Task to carry out: A picture-free, exact reproduction of the listing that follows is required.

Recorded data:

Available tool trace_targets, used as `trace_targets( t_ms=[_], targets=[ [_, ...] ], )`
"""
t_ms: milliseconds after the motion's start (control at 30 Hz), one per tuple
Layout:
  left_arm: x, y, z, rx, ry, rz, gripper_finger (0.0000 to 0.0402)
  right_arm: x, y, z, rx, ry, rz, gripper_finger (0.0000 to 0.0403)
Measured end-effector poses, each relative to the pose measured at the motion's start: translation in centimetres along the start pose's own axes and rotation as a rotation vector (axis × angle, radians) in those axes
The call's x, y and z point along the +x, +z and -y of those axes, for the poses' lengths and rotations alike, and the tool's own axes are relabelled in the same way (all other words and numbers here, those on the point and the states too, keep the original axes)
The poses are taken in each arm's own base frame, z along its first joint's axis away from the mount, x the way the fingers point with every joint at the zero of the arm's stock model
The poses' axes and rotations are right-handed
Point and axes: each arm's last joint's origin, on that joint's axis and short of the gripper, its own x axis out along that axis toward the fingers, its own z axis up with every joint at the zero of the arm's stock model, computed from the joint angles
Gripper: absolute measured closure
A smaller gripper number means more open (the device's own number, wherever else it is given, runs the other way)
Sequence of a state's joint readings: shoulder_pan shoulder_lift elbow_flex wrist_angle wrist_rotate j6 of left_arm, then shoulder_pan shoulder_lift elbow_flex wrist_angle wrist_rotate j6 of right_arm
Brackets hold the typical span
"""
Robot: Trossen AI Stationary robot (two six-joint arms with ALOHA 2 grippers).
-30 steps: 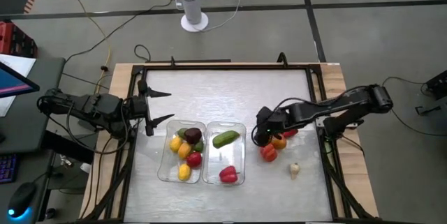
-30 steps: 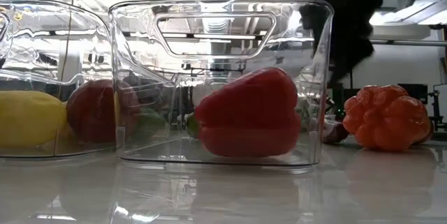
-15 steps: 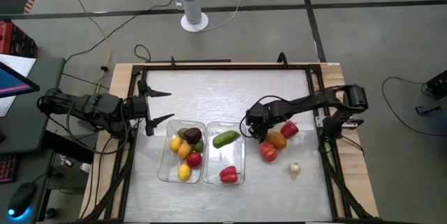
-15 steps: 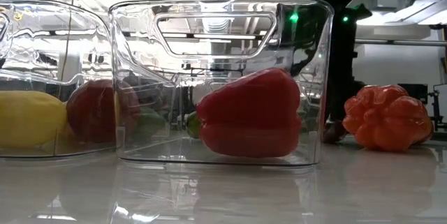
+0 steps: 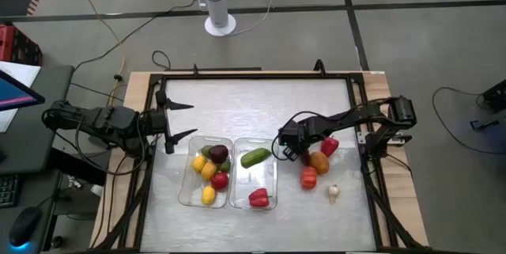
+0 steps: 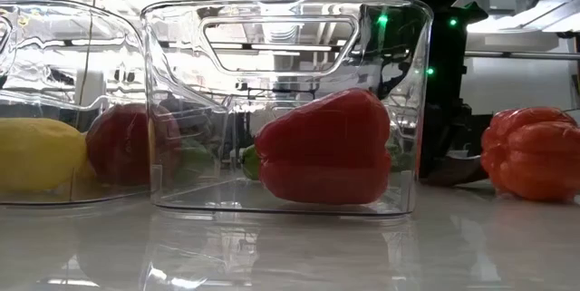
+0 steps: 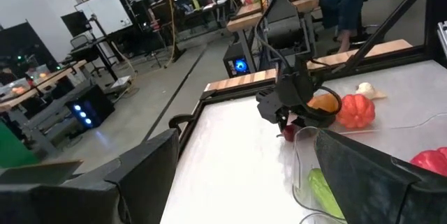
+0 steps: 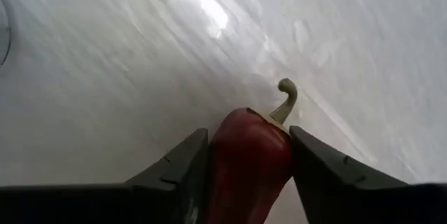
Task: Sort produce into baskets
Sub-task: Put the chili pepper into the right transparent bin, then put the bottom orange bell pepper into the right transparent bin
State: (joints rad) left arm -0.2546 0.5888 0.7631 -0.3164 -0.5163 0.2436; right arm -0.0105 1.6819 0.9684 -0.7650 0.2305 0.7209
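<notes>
Right pincer is clamping a dark red pepper low on the tabletop, just beside the right basket, fingers pressing both its sides. Left pincer is hanging wide by the left basket, gripping nothing.

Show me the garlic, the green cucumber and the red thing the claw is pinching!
garlic (image 5: 334,193), high view, middle of its whitish body.
green cucumber (image 5: 255,157), high view, its middle, in the right basket.
red pepper (image 8: 248,165), right wrist view, its red body between the fingers.
</notes>
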Motion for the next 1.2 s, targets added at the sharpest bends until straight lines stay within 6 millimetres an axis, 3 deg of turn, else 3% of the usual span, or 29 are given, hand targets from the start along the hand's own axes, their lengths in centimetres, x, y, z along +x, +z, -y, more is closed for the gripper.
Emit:
trace_targets(
  t_ms=[133, 300, 433, 533, 633, 833, 1100, 1200],
  targets=[
    [0.0, 0.0, 0.0, 0.000, 0.000, 0.000, 0.0081, -1.9, 0.2, 0.3, -0.008, 0.018, 0.018, 0.0215],
    [0.0, 0.0, 0.0, 0.010, 0.004, 0.000, 0.0081, -8.1, 1.3, -0.6, -0.042, 0.169, 0.177, 0.0202],
    [0.0, 0.0, 0.0, 0.010, 0.004, 0.000, 0.0081, -13.3, 1.1, -3.0, -0.225, 0.366, 0.417, 0.0201],
    [0.0, 0.0, 0.0, 0.009, 0.004, 0.000, 0.0081, -15.6, 0.6, -5.7, -0.371, 0.503, 0.623, 0.0201],
    [0.0, 0.0, 0.0, 0.001, 0.004, 0.000, 0.0081, -16.1, 0.2, -8.2, -0.501, 0.568, 0.774, 0.0200],
    [0.0, 0.0, 0.0, -0.010, 0.004, 0.000, 0.0081, -13.5, 1.4, -10.7, -0.577, 0.516, 0.849, 0.0175],
    [0.0, 0.0, 0.0, 0.001, 0.003, -0.004, 0.0081, -11.7, 3.2, -9.9, -0.510, 0.612, 0.714, 0.0108],
    [0.0, -0.1, 0.0, 0.002, 0.002, -0.007, 0.0081, -12.1, 2.8, -8.3, -0.485, 0.484, 0.534, 0.0096]
  ],
)
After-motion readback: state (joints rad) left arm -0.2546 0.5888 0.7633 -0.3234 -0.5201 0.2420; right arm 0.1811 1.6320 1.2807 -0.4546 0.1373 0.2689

Your solution:
Available tool trace_targets, used as `trace_targets( t_ms=[_], targets=[ [_, ...] ], )`
"""
t_ms: milliseconds after the motion's start (control at 30 Hz), one per tuple
Layout:
  left_arm: x, y, z, rx, ry, rz, gripper_finger (0.0000 to 0.0402)
  right_arm: x, y, z, rx, ry, rz, gripper_finger (0.0000 to 0.0403)
Measured end-effector poses, each relative to the pose measured at the motion's start: translation in centimetres along the start pose's own axes and rotation as a rotation vector (axis × angle, radians) in those axes
The call's x, y and z point along the +x, +z and -y of those axes, for the poses' lengths and rotations alike, and the tool's own axes are relabelled in the same way (all other words and numbers here, those on the point and the states too, keep the original axes)
The poses are taken in each arm's own base frame, z along its first joint's axis away from the mount, x the way the fingers point with every joint at the zero of the arm's stock model
The poses' axes and rotations are right-handed
Point and axes: each arm's last joint's origin, on that joint's axis and short of the gripper, its own x axis out along that axis toward the fingers, its own z axis up with every joint at the zero of the arm's stock model, computed from the joint angles
Gripper: absolute measured closure
A smaller gripper number means more open (the device's own number, wherever else it is given, runs the other way)
Sequence of a state's joint readings: shoulder_pan shoulder_lift elbow_flex wrist_angle wrist_rotate j6 of left_arm, then shoulder_pan shoulder_lift elbow_flex wrist_angle wrist_rotate j6 of right_arm
Brackets hold the typical span
"""
Robot: Trossen AI Stationary robot (two six-joint arms with ALOHA 2 grippers).
-30 steps: 
-30 steps: 
-15 steps: 
-15 steps: 
+0 steps: 
+0 steps: 
+0 steps: 
+0 steps: 
Task: Sort produce into baskets
Sub-task: Put the chili pepper into the right transparent bin, then put the bottom orange bell pepper into the right transparent bin
State: (joints rad) left arm -0.2546 0.5888 0.7631 -0.3164 -0.5163 0.2436; right arm -0.0105 1.6819 0.9684 -0.7650 0.2305 0.7209
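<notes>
Right pincer is clamping a dark red pepper low on the tabletop, just beside the right basket, fingers pressing both its sides. Left pincer is hanging wide by the left basket, gripping nothing.

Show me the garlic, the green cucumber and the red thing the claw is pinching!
garlic (image 5: 334,193), high view, middle of its whitish body.
green cucumber (image 5: 255,157), high view, its middle, in the right basket.
red pepper (image 8: 248,165), right wrist view, its red body between the fingers.
</notes>
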Motion for the next 1.2 s, targets added at the sharpest bends until straight lines stay within 6 millimetres an axis, 3 deg of turn, else 3% of the usual span, or 29 are given, hand targets from the start along the hand's own axes, their lengths in centimetres, x, y, z along +x, +z, -y, more is closed for the gripper.
Emit:
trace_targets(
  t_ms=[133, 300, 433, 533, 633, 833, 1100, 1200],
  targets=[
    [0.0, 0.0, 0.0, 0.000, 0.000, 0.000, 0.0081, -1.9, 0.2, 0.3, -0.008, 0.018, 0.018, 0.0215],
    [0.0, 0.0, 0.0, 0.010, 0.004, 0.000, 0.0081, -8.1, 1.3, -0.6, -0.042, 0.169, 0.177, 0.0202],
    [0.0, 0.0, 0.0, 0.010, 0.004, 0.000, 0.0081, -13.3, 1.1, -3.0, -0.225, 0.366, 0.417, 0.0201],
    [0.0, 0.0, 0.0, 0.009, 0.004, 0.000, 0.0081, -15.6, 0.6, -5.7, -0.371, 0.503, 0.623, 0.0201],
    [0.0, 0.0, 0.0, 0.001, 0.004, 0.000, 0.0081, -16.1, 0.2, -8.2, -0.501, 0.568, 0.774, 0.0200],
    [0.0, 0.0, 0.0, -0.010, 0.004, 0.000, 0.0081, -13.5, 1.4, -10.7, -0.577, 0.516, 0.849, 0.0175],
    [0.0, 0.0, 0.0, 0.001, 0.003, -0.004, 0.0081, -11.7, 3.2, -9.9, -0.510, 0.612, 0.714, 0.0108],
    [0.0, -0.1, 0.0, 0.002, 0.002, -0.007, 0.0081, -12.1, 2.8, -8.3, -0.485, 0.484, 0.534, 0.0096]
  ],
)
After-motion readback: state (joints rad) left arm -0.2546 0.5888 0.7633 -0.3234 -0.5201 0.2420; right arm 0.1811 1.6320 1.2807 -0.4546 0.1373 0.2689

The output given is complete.